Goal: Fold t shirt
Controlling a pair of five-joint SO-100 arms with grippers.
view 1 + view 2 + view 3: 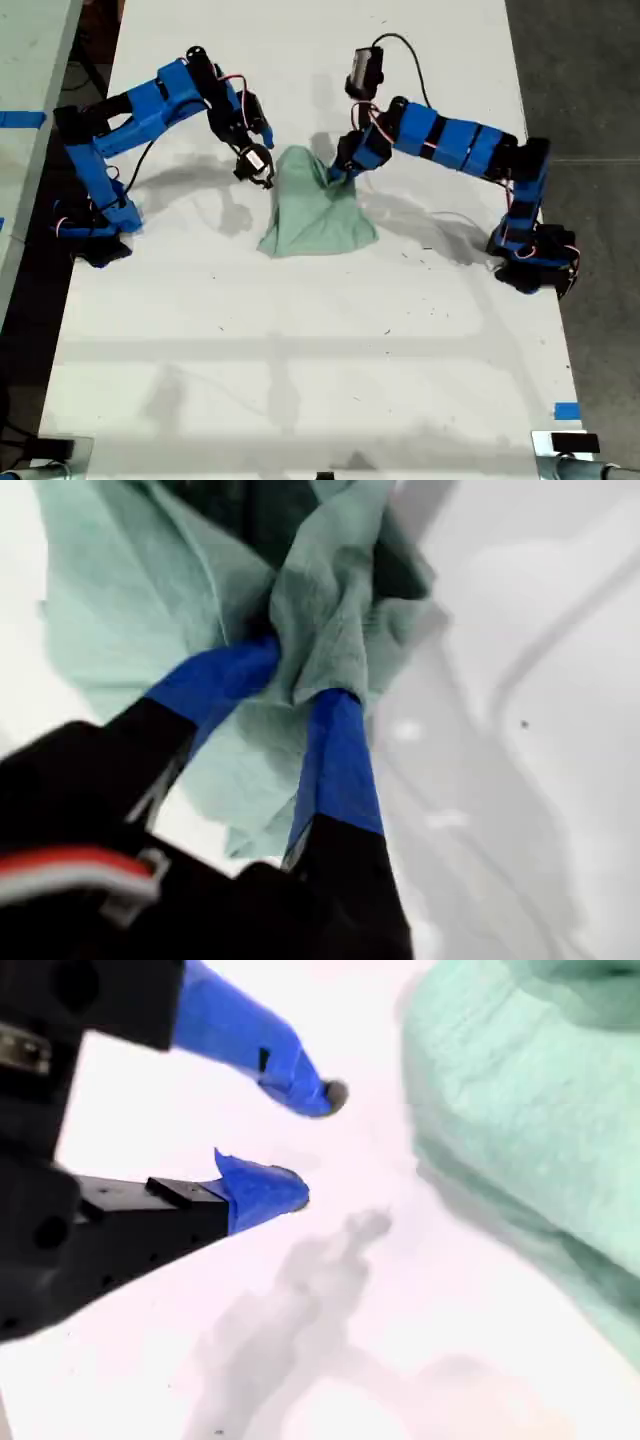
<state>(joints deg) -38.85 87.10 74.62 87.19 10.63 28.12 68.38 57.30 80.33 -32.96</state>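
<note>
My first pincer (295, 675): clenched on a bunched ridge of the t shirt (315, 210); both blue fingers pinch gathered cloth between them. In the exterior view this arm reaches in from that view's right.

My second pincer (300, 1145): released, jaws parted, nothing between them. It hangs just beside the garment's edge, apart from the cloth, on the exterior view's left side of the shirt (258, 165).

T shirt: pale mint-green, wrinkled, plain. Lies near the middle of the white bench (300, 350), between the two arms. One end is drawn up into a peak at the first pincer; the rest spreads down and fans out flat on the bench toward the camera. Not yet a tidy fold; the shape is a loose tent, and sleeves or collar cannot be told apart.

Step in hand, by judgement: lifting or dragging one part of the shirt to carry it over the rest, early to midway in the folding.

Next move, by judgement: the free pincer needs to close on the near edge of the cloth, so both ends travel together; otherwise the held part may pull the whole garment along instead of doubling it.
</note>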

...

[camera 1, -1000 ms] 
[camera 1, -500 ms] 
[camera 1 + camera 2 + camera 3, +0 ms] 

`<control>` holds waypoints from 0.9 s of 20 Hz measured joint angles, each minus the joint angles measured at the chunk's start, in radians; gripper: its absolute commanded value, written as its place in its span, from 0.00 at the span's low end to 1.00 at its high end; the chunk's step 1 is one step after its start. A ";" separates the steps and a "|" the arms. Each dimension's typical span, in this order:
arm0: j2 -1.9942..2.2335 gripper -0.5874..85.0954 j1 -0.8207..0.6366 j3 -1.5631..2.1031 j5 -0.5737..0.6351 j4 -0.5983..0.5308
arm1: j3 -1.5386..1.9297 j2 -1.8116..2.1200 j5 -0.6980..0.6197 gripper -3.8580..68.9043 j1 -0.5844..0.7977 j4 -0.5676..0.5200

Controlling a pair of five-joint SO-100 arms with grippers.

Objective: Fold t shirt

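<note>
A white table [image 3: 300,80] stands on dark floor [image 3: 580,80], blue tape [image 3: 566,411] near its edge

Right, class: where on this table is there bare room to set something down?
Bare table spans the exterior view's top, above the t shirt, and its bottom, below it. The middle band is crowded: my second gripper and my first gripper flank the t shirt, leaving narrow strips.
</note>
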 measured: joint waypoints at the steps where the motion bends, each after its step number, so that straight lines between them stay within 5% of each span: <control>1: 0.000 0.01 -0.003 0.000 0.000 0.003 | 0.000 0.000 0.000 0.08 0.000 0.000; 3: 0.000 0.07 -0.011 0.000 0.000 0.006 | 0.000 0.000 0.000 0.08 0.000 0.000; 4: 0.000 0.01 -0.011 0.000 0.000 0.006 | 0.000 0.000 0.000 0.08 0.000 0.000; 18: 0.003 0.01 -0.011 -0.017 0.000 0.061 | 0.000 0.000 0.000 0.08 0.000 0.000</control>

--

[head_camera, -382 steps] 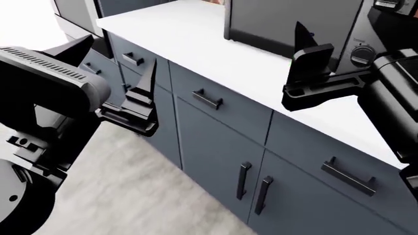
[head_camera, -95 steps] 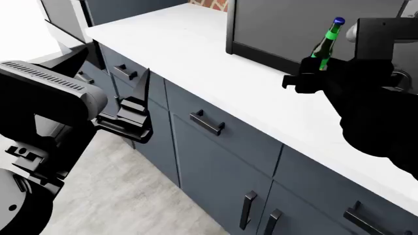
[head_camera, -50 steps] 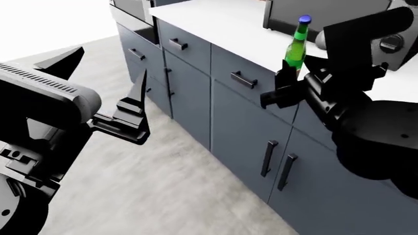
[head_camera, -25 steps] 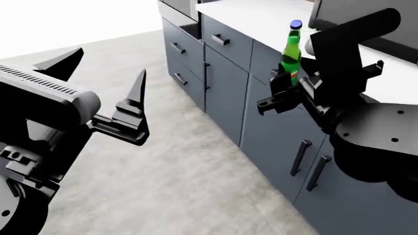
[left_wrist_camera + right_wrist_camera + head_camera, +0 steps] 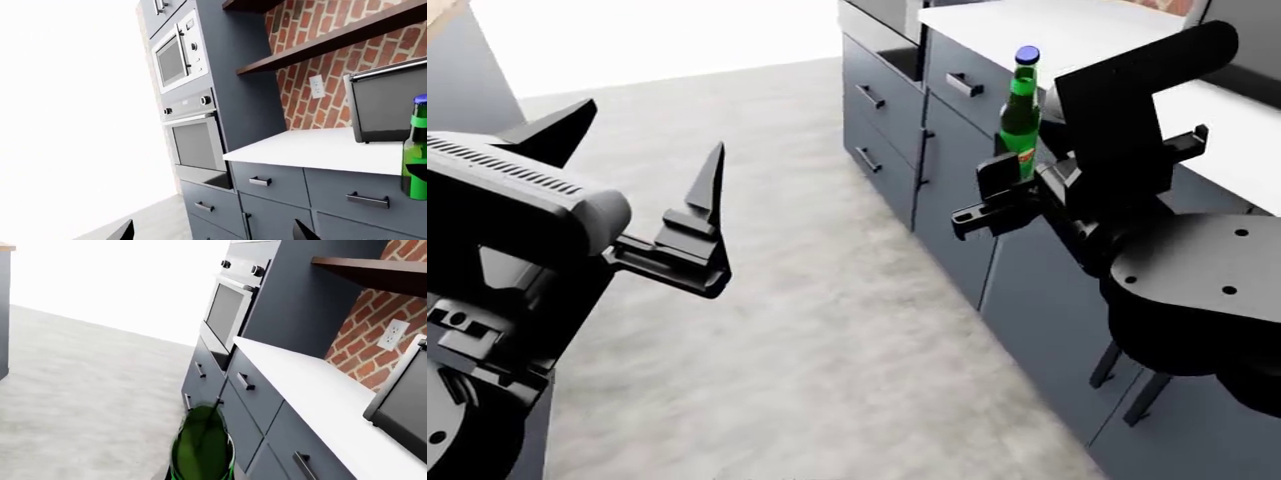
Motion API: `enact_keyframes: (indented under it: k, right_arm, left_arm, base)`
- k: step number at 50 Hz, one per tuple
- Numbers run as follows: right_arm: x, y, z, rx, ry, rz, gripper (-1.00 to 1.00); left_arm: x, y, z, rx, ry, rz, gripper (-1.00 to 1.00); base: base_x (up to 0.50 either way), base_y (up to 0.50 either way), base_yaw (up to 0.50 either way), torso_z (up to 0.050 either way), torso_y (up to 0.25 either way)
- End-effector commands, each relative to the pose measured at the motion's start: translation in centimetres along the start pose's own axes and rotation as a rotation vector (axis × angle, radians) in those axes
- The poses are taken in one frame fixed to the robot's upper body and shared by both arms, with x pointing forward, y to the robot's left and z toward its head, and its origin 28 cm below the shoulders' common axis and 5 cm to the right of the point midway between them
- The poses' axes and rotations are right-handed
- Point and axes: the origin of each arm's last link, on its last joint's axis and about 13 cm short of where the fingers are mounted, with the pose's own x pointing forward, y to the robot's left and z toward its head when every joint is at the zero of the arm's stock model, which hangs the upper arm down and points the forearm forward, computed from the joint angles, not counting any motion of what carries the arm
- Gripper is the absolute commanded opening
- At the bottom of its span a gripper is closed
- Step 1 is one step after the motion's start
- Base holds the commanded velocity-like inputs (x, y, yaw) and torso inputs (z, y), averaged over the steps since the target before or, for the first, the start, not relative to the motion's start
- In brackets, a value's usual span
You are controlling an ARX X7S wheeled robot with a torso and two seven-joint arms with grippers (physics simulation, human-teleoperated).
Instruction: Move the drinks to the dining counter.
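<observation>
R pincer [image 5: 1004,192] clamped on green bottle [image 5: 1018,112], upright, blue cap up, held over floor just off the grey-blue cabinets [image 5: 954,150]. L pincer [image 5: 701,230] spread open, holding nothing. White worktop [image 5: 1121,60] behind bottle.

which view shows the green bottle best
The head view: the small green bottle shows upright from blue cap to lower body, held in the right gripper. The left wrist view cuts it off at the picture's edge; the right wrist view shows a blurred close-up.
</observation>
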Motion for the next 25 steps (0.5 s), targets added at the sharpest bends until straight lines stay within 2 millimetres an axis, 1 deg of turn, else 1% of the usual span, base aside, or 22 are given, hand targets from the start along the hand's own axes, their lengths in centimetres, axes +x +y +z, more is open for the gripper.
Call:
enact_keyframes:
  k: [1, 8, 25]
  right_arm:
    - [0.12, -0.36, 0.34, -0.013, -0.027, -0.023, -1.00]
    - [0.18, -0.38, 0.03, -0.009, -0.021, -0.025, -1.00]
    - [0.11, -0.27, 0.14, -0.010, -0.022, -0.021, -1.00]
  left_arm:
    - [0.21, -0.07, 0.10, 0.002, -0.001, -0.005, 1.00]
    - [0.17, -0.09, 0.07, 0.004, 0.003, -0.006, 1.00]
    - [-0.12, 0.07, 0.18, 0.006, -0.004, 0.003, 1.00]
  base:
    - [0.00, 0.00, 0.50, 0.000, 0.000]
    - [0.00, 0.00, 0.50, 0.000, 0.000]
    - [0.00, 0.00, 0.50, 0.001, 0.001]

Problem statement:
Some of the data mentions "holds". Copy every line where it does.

The completed task:
`<control>` holds waypoints from 0.9 s of 20 Hz measured joint angles, each minus the joint angles measured at the chunk's start, in radians; gripper: its absolute commanded value, written as its place in its span, from 0.00 at the span's low end to 1.00 at its high end; the chunk's step 1 is one step after its start. A ";" separates the steps and a "|" the arms. Each dimension's typical span, in this order:
- Base holds the commanded velocity-like inputs (x, y, yaw) and torso inputs (z, y), averaged over the steps since the target before or, for the first, the start, not relative to the motion's start

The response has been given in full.